───── SUPPLIED MATERIAL ─────

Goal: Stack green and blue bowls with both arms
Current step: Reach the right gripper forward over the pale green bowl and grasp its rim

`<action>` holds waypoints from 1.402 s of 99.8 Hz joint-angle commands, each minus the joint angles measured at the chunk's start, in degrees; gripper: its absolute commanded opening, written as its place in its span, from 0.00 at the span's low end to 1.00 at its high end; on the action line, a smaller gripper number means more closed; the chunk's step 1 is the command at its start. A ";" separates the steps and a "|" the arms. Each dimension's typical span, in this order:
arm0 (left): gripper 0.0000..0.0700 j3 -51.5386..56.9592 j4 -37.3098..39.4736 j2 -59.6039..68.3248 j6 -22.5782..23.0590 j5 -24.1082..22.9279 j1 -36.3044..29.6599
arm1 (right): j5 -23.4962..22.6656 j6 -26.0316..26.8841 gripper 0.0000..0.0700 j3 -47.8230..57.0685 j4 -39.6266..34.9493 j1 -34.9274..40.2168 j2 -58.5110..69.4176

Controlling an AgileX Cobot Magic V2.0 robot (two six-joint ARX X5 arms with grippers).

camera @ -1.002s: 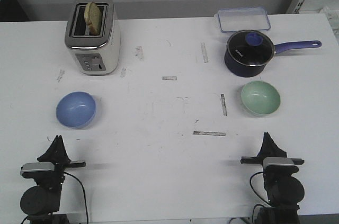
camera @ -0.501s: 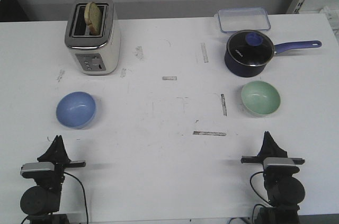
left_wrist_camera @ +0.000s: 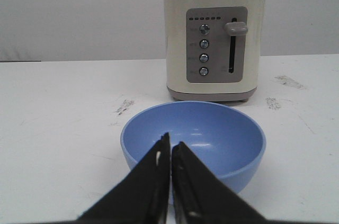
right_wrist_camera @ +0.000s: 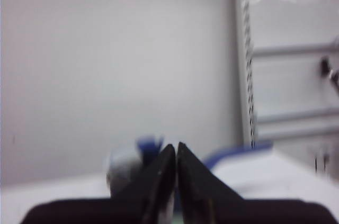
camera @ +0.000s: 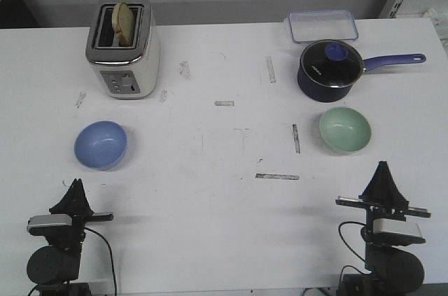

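The blue bowl (camera: 101, 144) sits before the toaster (camera: 123, 47); the green bowl (camera: 344, 129) just beside the saucepan (camera: 330, 66). Left gripper (left_wrist_camera: 170, 147) and right gripper (right_wrist_camera: 176, 152) are closed, empty.

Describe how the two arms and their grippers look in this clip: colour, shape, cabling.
Both arms are black. Each ends in a slim, pointed gripper: left gripper, right gripper. A silver-grey camera block sits behind each tip. Thin black cables loop from the round black bases. No markings are legible.
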 commanded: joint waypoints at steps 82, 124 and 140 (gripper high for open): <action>0.00 -1.22 -1.22 -0.11 -0.11 -0.07 0.00 | -7.72 -14.49 0.63 61.64 -51.71 -7.74 67.14; 0.00 -1.22 -1.20 -0.11 -0.11 -0.07 0.00 | -13.77 -15.96 0.70 61.61 -53.86 -16.55 85.74; 0.00 -1.22 -1.20 -0.11 -0.11 -0.07 0.00 | -14.27 -15.93 0.67 61.59 -53.37 -16.57 89.66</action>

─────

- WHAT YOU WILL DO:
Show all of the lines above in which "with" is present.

- OUTPUT OF THE EXERCISE:
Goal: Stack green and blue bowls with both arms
Controlling an AgileX Cobot Magic V2.0 robot (two six-joint ARX X5 arms with grippers).

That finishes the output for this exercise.